O óleo do fígado de tubarão não se restringe apenas a cremes faciais; sua versatilidade o coloca em uma gama bizarra de produtos, que vai de protetores solares a adesivos de nicotina, conforme alertado pelo Fundo Internacional para o Bem-Estar Animal (IFAW). O mercado global de esqualeno movimenta anualmente US$ 150 milhões, com a indústria de beleza sendo sua maior cliente. Paradoxalmente, a maior parte do esqualeno usado hoje (cerca de 80%) já é derivado de plantas, notadamente da oliveira, aquela do azeite e, mais recentemente, de fontes bioengenheiradas como a cana-de-açúcar.

A alternativa vegetal existe e é considerada superior, mas a falta de transparência nos rótulos e a demanda por fontes de baixo custo mantêm a exploração das profundezas.
Na 20ª Conferência das Partes da CITES (Convenção sobre o Comércio Internacional das Espécies da Flora e Fauna Selvagens em Perigo de Extinção), em Samarcanda, cientistas e conservacionistas colocam suas fichas na burocracia internacional. A inclusão de todos os tubarões-agulha no Apêndice II da CITES, que regula o comércio transfronteiriço, visa impor uma fiscalização mais rigorosa, forçando os países a provar a sustentabilidade de sua pesca.

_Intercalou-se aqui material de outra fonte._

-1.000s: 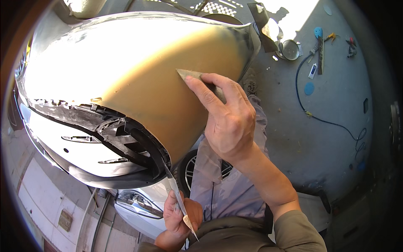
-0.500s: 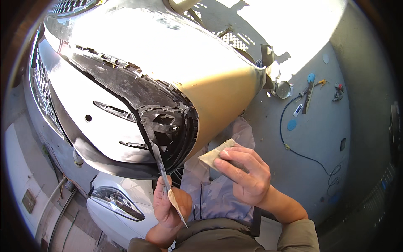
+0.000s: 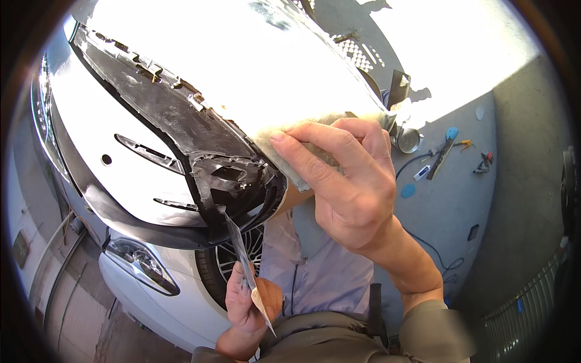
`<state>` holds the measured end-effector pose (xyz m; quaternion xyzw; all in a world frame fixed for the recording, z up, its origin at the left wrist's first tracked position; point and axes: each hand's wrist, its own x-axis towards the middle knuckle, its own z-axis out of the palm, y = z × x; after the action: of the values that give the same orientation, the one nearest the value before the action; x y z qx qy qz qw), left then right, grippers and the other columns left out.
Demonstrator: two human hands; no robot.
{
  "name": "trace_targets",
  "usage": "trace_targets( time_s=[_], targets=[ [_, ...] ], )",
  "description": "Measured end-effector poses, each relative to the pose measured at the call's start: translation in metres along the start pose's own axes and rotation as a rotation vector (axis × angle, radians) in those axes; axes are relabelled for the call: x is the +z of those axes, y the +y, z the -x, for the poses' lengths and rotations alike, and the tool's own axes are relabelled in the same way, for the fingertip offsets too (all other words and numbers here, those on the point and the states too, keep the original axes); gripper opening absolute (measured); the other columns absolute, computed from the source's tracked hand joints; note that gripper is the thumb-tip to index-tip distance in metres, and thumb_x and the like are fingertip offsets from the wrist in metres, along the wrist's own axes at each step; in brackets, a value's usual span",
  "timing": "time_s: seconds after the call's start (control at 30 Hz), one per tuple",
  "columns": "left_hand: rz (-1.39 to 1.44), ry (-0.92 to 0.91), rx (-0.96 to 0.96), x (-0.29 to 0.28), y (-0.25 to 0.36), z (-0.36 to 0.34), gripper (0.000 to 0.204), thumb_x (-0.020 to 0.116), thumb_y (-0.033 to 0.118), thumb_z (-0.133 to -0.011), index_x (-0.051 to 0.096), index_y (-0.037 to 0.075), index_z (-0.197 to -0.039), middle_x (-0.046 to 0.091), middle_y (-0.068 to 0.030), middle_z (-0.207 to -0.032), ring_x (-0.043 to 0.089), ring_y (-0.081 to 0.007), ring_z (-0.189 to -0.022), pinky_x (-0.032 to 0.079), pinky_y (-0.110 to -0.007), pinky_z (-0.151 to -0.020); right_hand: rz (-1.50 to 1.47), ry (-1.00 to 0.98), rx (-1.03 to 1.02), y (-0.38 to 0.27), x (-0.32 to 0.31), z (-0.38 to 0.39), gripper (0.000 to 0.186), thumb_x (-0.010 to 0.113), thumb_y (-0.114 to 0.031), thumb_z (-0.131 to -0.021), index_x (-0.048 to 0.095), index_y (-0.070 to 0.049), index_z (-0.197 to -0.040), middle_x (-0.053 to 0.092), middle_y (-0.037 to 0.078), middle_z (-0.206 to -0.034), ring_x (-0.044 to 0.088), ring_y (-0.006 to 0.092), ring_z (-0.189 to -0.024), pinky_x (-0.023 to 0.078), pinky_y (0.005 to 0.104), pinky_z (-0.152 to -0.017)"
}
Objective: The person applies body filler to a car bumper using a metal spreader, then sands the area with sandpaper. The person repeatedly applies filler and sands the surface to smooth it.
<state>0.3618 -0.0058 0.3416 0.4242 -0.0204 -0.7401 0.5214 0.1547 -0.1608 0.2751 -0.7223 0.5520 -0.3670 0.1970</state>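
My right hand (image 3: 354, 181) pinches a flat, tan-grey rectangular piece (image 3: 296, 172), like a putty spreader, between thumb and fingers. It lies against the rounded corner of a white car panel (image 3: 200, 54), over its tan-coated area; whether its whole face touches is hidden. Low in front of my body, my left hand (image 3: 254, 299) grips a thin grey plate (image 3: 239, 248), seen nearly edge-on, with a tan putty-like patch (image 3: 260, 302) towards its near end. Its far end overlaps the dark headlight opening (image 3: 233, 175) in the view; contact cannot be judged.
Behind my left hand is a white car with a headlight (image 3: 142, 265) and a spoked wheel (image 3: 230, 254). On the grey floor to the right lie a round tin (image 3: 409, 140), a dark strip (image 3: 442, 158), blue discs (image 3: 408, 191) and a black hose (image 3: 426, 245).
My right hand has moved up and forward, bringing the tan-grey piece from in front of my body onto the panel corner. My left hand keeps its grip on the plate. The view has shifted.
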Motion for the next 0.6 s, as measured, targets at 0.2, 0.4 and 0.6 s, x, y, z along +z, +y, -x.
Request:
trace_targets(
  time_s=[0.2,0.4,0.6],
  targets=[
    [0.121,0.014,-0.010,-0.001,-0.004,-0.001,0.037,0.059,0.025,-0.113,0.047,0.001,-0.139,0.063,-0.0093,-0.066,0.057,-0.0185,-0.051,0.045,-0.032,-0.050,-0.020,-0.067,0.058,-0.001,-0.007,0.026,0.048,0.075,0.003,-0.073,0.085,-0.008,-0.119,0.077,0.003,-0.115,0.053,0.0237,-0.090,0.048,0.0337,-0.080],
    [0.212,-0.010,-0.016,-0.015,-0.010,0.004,0.041,0.059,0.021,-0.112,0.045,0.001,-0.144,0.073,-0.0146,-0.085,0.069,-0.0204,-0.065,0.055,-0.032,-0.058,-0.106,-0.075,0.137,-0.011,-0.032,0.056,0.045,0.080,0.000,-0.072,0.085,-0.009,-0.116,0.077,0.003,-0.116,0.054,0.0242,-0.090,0.049,0.0350,-0.076],
    [0.514,0.472,-0.603,-0.013,0.012,0.012,0.053,0.048,0.042,-0.115,0.049,0.005,-0.153,0.066,-0.0253,-0.141,0.066,-0.0394,-0.132,0.056,-0.051,-0.111,-0.363,0.206,-0.098,-0.073,-0.030,0.081,0.031,0.081,-0.015,-0.087,0.087,-0.019,-0.117,0.076,-0.007,-0.121,0.059,0.0134,-0.102,0.052,0.0370,-0.089]
  ],
)
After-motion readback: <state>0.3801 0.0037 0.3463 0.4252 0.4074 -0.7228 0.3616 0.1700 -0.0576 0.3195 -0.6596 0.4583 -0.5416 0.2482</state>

Até o momento, a CITES, que já lista mais de 145 tubarões e raias, nunca regulamentou o comércio de qualquer espécie de águas profundas. Com o avanço tecnológico e a exaustão dos estoques de peixes costeiros, a pressão sobre o ecossistema abissal é inédita. A proposta atual surge como um último grito de socorro, antes que as populações atinjam o estágio de Apêndice I, que proíbe totalmente o comércio. Para os defensores da vida marinha, a CITES não é apenas um acordo; é um mecanismo com poder de coerção, capaz de impor sanções comerciais e, assim, forçar a reorganização de pescarias insustentáveis.